今年は大分の方々のおかげで 松の木がたくさん集まった。

穴窯用の松薪をたっぷり用意し 昨年の失敗(薪が足らず、その上 4日間寝不足で温度が上がらないまま窯にヒビを入れてしまった)にしっかり対処して 窯の修理をし 煙突も高くして心の騒ぎを収めてみた。

窯の中は奥の方に花器をたくさん詰め 周りに大きな壺を埋めて松の灰かぶりを期待した。


穴窯焼きは 大きな会社づくりとよく似ている。

最初から順調だからといって バンバンと薪を投げ込み 温度を上げようとすると 室内はたちまち温度格差が広がり、壺や大皿にスパー スパーとヒビが走り始める。

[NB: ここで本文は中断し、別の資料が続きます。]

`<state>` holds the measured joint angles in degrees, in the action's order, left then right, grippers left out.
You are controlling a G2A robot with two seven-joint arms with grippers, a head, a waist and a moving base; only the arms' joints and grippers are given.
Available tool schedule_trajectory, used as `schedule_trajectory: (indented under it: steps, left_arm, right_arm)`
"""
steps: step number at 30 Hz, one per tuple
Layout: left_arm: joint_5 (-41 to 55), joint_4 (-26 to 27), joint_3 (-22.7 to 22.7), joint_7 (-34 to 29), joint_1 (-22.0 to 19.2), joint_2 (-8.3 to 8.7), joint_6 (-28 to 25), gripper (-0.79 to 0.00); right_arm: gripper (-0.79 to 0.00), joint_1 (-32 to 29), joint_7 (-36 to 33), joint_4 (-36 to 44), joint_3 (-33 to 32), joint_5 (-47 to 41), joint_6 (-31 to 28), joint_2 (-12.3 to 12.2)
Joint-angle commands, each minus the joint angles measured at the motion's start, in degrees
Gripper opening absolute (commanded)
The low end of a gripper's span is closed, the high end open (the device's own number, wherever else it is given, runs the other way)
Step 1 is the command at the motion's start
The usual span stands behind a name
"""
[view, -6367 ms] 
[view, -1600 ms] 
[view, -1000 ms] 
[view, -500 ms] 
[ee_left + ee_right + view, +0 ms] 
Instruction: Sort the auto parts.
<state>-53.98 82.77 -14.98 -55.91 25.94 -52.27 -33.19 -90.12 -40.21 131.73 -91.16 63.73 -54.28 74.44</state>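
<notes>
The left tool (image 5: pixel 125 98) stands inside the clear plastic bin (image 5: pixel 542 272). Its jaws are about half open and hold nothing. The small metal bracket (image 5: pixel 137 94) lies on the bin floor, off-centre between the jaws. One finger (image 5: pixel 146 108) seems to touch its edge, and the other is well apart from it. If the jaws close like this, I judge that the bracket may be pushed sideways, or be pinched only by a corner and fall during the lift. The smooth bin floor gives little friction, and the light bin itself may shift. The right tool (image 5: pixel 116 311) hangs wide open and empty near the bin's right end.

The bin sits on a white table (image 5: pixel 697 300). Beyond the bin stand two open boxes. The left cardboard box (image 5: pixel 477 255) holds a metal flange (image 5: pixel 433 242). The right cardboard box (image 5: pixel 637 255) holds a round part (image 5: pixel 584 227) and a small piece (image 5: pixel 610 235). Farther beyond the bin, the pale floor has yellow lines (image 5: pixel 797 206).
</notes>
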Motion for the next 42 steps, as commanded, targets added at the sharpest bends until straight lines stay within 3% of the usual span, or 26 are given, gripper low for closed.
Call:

まず300度で煙突を温め 中の器たちに温度をしみ込ませる。

600度で じっくり窯の壁を焼かなければならない。

器に炎を向けるよりも 穴窯の後ろの内壁に火をしみ込ませる。

一番遠くて見えない部分に 光を当てるつもりで 時間をこの辺にかける。

器はそろそろ 完熟トマトのような ぽってりとした赤みを帯びて透明になってゆく。


900度を超え始めると こちらも一息つき 心は一挙にいきたいと逸るが ここで急ぐとのっぺりとした器ができる。

これが会社にも思い当たる。

急な成長の会社には 社内に暖と冷の部分差が出る。

穴窯の場合も この小ささでも1000度くらいで 火前と火後で2~300度の差が出てくる。ここまでくると あと250度くらいで完成なのだが ここが九合目。

ここから時間とねばりが大切で 焦り、急ぐと作品も割れてゆく。

やはり 300度、600度、900度でじっくりと窯の壁とレンガを焼いてゆかねば 作品は心打つ成長を遂げてくれない。